Robots spuiten onderdelen, in een One Piece Flow
Robots are painting parts in a One Piece Flow at Scania


According to Leenders, it’s best to limit the production quantity to one item at a time, thus creating a so-called One Piece Flow. 'Production in larger quantities creates diverging and converging streams in the factory, with materials waiting to be used at some places and intermediate stock piling up. One of the basic principles of lean manufacturing therefore is to create a flow-driven pipeline.'

Lean manufacturing first identifies the steps that add value for customers. Next, this steps are placed in sequence. Leenders says, 'The end result is that materials and semi-manufactured products flow through the factory in a continuous stream. This is known as the value stream.'

Lean manufacturing requires no special IT support. Leenders: 'You should make sure that the blueprint of your company’s processes is based on Lean activities. That’s important when you’re setting up an Enterprise Resource Planning or ERP-system.'

Besides lean manufacturing, there are various other process improvement methods. The Theory of Constraints for example is used to identify and then exploit the bottlenecks in a process. With Six Sigma the emphasis is on finding and eliminating quality disrupting factors, using statistical analysis. Leenders concludes, 'Those techniques actually deliver the same results as lean manufacturing: more throughput, less waste and an end product of good and constant quality.'


Standardization as starting point
Case study Scania

According to Gerard Bannink, logistics manager at Scania, the US economy has long been driven by the idea that you can never make too much. 'That’s how material requirements planning or MRP thinking was born,' says Bannink. “For instance, refrigerators were made in huge numbers, based on predicted demand.'

Bannink continues, 'In Japan however, after World War II, almost everything was in short supply. That’s why Toyota placed the emphasis on minimizing waste and building their cars on demand. Note however, that the Japanese themselves don’t talk about lean manufacturing. That is because this way of thinking has become so inherent to their manufacturing processes.'

After the recession of the nineties, people in the US and Europe started to think lean as well. 'First, emphasis was laid on the mean and clean aspects”, Bannink clarifies, 'There was to much focus on cost reduction. Later, the emphasis shifted to satisfying the customer. Since then the aim is to add value to products with as little waste as possible, and having materials stream through the factory.'

This idea is not new, Bannink points out. 'Lean manufacturing heralds a revival of many 20th century production concepts, such as Ford’s in-line production system and working with autonomous teams. And of course the Kanban system of Toyota.'

One Piece Flow painting: A customer-specific colour is sucked up form a small can, and is then transported to the painting robots.
One Piece Flow painting:  A customer-specific colour is sucked up form a small can, and is transported to the painting robots.

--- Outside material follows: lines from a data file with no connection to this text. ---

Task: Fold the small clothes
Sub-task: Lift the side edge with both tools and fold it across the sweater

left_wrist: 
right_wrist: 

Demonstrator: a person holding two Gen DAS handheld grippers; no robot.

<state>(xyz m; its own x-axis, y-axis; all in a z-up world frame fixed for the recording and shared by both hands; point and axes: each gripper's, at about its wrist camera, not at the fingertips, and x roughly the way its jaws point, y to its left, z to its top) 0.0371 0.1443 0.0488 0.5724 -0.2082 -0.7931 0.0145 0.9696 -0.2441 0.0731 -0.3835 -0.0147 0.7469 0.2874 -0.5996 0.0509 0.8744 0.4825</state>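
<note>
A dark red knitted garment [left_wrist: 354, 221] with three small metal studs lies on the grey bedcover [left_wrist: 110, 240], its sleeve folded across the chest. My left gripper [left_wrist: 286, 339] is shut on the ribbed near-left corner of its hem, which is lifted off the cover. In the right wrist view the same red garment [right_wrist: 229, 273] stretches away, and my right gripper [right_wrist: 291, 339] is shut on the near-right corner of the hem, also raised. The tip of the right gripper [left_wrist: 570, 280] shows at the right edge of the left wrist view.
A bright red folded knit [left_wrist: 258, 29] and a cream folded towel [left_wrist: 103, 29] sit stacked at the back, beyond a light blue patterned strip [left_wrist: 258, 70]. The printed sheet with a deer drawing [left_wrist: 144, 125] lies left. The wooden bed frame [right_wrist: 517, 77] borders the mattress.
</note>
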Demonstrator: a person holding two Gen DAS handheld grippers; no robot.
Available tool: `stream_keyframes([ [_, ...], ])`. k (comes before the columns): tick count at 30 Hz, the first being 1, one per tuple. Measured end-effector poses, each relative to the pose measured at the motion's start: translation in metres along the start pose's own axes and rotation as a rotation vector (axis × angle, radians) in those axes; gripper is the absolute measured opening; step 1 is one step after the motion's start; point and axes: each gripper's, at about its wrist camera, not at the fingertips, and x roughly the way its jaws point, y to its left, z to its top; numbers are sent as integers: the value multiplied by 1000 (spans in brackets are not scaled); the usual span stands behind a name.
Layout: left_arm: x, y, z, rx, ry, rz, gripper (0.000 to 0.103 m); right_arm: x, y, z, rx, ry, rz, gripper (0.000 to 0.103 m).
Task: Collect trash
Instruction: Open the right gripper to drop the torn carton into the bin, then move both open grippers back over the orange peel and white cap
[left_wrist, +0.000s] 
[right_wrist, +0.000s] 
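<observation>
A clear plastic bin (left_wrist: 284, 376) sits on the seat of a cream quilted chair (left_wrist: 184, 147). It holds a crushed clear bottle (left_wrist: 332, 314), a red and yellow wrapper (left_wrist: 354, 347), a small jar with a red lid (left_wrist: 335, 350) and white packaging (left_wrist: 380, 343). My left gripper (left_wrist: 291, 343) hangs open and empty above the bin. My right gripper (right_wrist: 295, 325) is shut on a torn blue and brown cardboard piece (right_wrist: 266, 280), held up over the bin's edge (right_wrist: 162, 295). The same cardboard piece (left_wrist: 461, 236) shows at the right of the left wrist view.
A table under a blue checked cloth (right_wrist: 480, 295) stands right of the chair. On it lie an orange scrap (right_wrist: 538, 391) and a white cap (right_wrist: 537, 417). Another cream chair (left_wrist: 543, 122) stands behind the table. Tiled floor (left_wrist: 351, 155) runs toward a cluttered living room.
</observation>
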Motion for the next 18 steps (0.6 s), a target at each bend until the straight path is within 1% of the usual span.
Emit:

The senior management of Scania and Toyota came together in 1995 for the first time, when seven Swedish colleagues of Bannink visited the Toyota factories in America. After a few small pilot projects, Scania rolled out the structured way of thinking and working, prescribed by lean manufacturing, through the entire company. Bannink says, 'Now we call it the Scania Production System. That is because our system is a customized version of the Toyota Production System.'

Scania Production System
The Scania Production System (SPS) is literally built like a house. Bannink explains: 'Our values are the foundation: the customer comes first, we respect our workers and we strive for as little waste as possible. The floor represents how we’ve standardized our working methods. Finally, the walls show how we’re making improvements, mainly through production-on-demand and by something which we call ‘error-free from me’. With that, we mean that we aim to produce every part correctly, first time right.'

Bannink continues, 'At first you might not see the link between standardization and minimizing waste. Let me clarify this by comparing it with standardizing the process of making a apple pie. My wife is Indonesian and she peels the apples away from her, while Western people usually peel towards themselves. The direction of peeling however has no effect on the result. Only things which influence the product quality should be written down in the recipe, which then becomes the standard working method.'

All Scania employees have attended in-house courses in lean manufacturing. Part of that course is a simulation using Lego blocks. Bannink: 'You assemble those Lego blocks to trucks, for example. First you do it the old way, and later you standardize the process. Then you will notice that the quality improves, and that it becomes easier to take over someone else’s task.'

Production capacity at Scania’s Zwolle site increased from 100 to 150 trucks a day, between 2000 and 2004. During that period, Bannink was logistics project leader. 'The SPS had little impact on the project organization, but it did influence the decisions we made. Given a choice between two alternatives, safety and quality became the deciding factors, not cost.'

The Zwolle factory was reorganized, so that production occurs in flow. In addition, contracts with some suppliers were revised so that their materials would arrive just in time. In additition, the work floor became much more conveniently arranged. 'That’s important,' concludes Bannink, 'To achieve error-free production, you need to be able to go and see, and intervene quickly if problems occur. We now have what we call an interactive factory. For IT support we use an ERP-system which was developed in-house.'


Tips to introduce Lean Manufacturing
  • Read, from James P. Womack and Daniel Jones: (1) The machine that changed the world. New York, Rawson and Associates (1990). (2) Lean thinking. Touchstone Books (1996). Read, from Ballé and Ballé, (1) The Gold Mine and (2) The Lean manager
  • Read all the articles and case studies on this site!
  • Visit companies that are Lean. While doing that, think above all: how can I apply this in my situation?
  • Standardize your work processes, this will form the basis for improvement.
  • Organize your work flow according to the “value stream”.
  • Eliminate all activities that do not add value to the product, also in the office. Intermediate stock and waiting times are taboo, everywhere!
  • Delegate as much responsibility as possible to (autonomous teams of) people who add value to your product or service.
  • Ensure that all your employees understand the Lean principles.
  • Don’t forget research & development. Product development is Lean if the new products are precisely conform customer’s wishes, and if those products can be manufactured efficiently, in a Lean way.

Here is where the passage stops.